Learning to Win Lottery Tickets in BERT Transfer via Task-agnostic Mask Training

This repository contains implementation of the paper "Learning to Win Lottery Tickets in BERT Transfer via Task-agnostic Mask Training" (accepted by NAACL 2022).

The code for task-agnostic mask training is based on huggingface/transformers, TinyBERT (for TAMT-KD) and maskbert.

The code for downstream fine-tuning and IMP is modified from BERT-Tickets.

Overview

Method: Task-Agnostic Mask Training (TAMT)

TAMT learns the subnetwork structures on the pre-training dataset, using either the MLM loss or the KD loss. The identified subnetwork is then fine-tuned on a range of downstream tasks, in place of the original BERT model.

Pre-training and Downstream Performance

The pre-training performance of a BERT subnetwork correlates with its down-stream transferability.

Requirements

Python3
torch>1.4.0

Prepare Data and Pre-trained Language Models

Download the pre-training dataset WikiText-103 to mask_training/data/wikitext-103.

Download the GLUE datasets to imp_and_fine_tune/glue and the SQuAD v1.1 dataset to mask_training/data/squad.

Download bert-base-uncased and roberta-base from huggingface models.

Pruning and Mask Training

The following instructions use BERT-base as the example, results of RoBERTa-base can be reproduced in similar fashion.

TAMT-MLM

The scripts for running TAMT-MLM are in the folder mask_training/shell_scripts/train_mlm.

To perform TAMT-MLM on BERT-base with 0.7 sparsity, run

  bash mask_training/shell_scripts/train_mlm/bert/0.7.sh

TAMT-KD

Before running TAMT-KD, we first need to prepare the training data by running the following command, which will store the training data to mask_training/data/wikitext-103-kd/epoch_0.json.

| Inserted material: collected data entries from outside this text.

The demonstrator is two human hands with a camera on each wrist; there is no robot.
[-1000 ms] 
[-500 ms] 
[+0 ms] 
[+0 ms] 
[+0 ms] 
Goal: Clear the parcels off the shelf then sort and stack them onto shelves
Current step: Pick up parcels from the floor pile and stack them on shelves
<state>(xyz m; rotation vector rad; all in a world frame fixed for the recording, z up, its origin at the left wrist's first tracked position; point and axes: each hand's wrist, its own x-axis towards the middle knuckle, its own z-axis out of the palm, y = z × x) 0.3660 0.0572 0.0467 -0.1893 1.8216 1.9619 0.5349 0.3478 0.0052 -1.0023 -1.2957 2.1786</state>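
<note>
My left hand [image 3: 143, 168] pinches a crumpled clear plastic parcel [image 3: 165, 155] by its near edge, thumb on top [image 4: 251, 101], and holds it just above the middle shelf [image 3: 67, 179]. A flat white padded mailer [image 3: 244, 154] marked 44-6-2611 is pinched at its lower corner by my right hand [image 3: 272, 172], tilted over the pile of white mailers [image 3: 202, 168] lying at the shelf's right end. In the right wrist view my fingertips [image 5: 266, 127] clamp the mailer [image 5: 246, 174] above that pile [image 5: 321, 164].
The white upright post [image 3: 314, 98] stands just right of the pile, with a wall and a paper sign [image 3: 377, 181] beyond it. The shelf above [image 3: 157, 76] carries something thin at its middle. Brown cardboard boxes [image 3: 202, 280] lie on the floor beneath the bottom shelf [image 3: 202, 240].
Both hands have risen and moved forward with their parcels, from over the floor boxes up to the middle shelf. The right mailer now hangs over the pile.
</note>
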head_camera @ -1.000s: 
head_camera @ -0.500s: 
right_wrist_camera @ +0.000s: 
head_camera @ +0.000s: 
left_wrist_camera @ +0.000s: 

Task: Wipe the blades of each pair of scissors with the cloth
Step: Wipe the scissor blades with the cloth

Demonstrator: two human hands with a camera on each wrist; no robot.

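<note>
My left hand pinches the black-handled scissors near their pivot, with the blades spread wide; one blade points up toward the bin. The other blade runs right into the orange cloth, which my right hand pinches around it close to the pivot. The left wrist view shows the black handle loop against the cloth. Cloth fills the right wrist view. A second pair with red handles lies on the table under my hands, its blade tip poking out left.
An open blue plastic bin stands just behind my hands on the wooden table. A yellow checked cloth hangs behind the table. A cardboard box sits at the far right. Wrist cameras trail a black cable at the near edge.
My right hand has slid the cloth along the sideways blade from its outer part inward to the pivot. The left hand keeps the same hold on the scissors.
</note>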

  bash mask_training/shell_scripts/generate_kd_data_bert.sh

The scripts for running TAMT-KD are in the folder mask_training/shell_scripts/train_kd.

To perform TAMT-KD on BERT-base with 0.7 sparsity, run

  bash mask_training/shell_scripts/train_kd/bert/0.7.sh

TAMT-MLM+KD

The scripts for running TAMT-MLM+KD are in the folder mask_training/shell_scripts/train_mlm_kd.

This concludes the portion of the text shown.